# REQUIRED ACTION
Once the line containing "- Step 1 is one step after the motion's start" is found in the entries below, reproduce it and every line after it, stopping at and including the line containing "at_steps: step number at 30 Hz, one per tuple"; reproduce nothing else, and keep each line exact.

Stored data:
|---|

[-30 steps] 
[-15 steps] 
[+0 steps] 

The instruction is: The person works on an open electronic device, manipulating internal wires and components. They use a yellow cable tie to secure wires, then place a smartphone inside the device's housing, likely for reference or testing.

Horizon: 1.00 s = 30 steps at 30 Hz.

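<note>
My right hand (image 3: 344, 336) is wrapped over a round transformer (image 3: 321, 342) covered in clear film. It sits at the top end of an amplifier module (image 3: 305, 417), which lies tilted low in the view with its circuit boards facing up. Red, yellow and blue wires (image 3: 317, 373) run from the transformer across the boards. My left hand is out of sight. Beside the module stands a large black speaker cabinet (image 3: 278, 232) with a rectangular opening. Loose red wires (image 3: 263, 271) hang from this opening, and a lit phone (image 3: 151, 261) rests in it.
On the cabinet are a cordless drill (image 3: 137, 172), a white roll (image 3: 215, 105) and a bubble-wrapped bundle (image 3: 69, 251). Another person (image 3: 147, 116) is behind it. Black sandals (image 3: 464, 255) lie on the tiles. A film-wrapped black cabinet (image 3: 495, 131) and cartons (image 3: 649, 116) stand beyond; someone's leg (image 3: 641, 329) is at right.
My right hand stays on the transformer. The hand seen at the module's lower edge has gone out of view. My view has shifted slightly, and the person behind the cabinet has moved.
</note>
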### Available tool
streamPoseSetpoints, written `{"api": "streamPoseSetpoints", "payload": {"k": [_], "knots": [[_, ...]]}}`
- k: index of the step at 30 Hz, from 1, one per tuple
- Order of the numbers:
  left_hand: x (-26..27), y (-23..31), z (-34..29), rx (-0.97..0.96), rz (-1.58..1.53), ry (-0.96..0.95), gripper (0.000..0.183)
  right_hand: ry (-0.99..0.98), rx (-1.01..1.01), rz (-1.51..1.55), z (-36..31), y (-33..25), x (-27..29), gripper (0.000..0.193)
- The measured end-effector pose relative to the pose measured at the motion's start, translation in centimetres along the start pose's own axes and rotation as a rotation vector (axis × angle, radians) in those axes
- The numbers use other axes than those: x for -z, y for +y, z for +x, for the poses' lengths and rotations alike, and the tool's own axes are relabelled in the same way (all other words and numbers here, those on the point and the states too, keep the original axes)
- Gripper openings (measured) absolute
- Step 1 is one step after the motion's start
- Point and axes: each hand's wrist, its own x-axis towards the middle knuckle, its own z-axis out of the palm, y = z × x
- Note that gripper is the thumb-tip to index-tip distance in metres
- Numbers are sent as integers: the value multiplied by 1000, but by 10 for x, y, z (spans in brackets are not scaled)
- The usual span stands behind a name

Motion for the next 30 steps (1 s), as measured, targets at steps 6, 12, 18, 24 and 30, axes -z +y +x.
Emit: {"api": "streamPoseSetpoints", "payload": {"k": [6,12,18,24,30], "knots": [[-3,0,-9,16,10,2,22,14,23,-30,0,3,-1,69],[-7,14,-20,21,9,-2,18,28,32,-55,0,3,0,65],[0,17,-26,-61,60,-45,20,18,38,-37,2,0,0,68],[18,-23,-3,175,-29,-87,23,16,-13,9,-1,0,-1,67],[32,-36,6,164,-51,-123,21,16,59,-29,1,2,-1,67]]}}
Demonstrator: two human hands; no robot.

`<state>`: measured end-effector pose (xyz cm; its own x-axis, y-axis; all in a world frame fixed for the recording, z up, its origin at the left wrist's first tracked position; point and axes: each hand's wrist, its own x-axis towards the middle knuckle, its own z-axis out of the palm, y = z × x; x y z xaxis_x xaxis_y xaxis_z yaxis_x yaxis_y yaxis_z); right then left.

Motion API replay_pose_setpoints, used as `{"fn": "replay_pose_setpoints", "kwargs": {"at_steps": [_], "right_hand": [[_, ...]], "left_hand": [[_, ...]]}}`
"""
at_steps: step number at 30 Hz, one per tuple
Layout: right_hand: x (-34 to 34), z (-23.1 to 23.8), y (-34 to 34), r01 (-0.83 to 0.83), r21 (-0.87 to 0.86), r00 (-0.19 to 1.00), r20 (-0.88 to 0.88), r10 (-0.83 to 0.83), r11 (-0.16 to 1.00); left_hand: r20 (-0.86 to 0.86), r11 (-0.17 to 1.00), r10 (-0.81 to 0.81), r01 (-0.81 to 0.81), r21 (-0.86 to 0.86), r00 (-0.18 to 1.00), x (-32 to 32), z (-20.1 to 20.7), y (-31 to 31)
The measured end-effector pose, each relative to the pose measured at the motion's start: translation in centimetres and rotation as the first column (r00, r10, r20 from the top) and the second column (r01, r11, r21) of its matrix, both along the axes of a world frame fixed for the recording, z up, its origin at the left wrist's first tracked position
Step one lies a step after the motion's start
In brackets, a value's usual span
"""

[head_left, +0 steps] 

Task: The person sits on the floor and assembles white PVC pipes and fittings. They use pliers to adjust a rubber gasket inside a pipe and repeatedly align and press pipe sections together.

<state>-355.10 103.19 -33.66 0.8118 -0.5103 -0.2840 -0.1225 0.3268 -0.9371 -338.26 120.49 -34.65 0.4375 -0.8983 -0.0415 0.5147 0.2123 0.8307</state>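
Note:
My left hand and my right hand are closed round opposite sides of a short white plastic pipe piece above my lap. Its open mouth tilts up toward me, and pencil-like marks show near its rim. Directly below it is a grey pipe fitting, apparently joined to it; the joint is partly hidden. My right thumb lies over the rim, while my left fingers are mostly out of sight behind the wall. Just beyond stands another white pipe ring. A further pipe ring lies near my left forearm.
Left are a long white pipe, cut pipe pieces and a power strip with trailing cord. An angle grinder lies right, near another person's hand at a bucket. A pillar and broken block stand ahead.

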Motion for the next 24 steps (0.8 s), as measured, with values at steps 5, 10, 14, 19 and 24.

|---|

# EXERCISE SOLUTION
- Step 1 is one step after the motion's start
- Point and axes: each hand's wrist, its own x-axis towards the middle knuckle, its own z-axis out of the palm, y = z × x
- Note that gripper is the thumb-tip to index-tip distance in metres
- Numbers are sent as integers: the value multiplied by 1000, but by 10 for x, y, z (spans in brackets are not scaled)
- The usual span stands behind a name

Motion for the next 30 steps (1 s), as measured, targets at steps 6, 12, 18, 24 and 30, axes -z +y +x.
Emit: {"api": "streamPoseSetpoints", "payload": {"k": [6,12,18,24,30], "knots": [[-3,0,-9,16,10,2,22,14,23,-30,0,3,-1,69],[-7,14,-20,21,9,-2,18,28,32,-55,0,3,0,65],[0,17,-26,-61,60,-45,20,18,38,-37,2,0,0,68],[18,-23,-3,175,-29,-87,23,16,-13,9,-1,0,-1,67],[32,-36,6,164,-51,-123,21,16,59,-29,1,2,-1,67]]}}
Demonstrator: two human hands; no robot.

`<state>`: measured end-effector pose (xyz cm; its own x-axis, y-axis; all in a world frame fixed for the recording, z up, its origin at the left wrist's first tracked position; point and axes: each hand's wrist, its own x-axis towards the middle knuckle, its own z-axis out of the palm, y = z × x; x y z xaxis_x xaxis_y xaxis_z yaxis_x yaxis_y yaxis_z); right then left.

Motion API replay_pose_setpoints, used as `{"fn": "replay_pose_setpoints", "kwargs": {"at_steps": [_], "right_hand": [[_, ...]], "left_hand": [[_, ...]]}}`
"""
at_steps: step number at 30 Hz, one per tuple

The response to this exercise is done.